- WORK ITEM -
A word-for-word printout of the listing below is needed.

- SOURCE MATERIAL -
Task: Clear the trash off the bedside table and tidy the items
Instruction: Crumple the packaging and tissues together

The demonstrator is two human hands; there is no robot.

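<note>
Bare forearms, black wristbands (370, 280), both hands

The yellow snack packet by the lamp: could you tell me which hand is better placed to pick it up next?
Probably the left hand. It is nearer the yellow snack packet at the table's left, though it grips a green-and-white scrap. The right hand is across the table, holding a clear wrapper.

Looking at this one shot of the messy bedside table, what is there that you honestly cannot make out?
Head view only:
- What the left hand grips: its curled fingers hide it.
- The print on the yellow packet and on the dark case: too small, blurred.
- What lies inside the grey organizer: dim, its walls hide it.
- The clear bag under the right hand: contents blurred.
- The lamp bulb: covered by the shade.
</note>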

- ANSWER TO THIS TASK -
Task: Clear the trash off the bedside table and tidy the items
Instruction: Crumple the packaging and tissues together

The demonstrator is two human hands; there is no robot.

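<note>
Bare forearms, black wristbands (370, 280), both hands

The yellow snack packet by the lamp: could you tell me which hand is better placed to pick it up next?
Probably the left hand. It is nearer the yellow snack packet at the table's left, though it grips a green-and-white scrap. The right hand is across the table, holding a clear wrapper.

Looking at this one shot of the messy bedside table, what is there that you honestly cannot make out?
Head view only:
- What the left hand grips: its curled fingers hide it.
- The print on the yellow packet and on the dark case: too small, blurred.
- What lies inside the grey organizer: dim, its walls hide it.
- The clear bag under the right hand: contents blurred.
- The lamp bulb: covered by the shade.
</note>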

The output requires nothing else.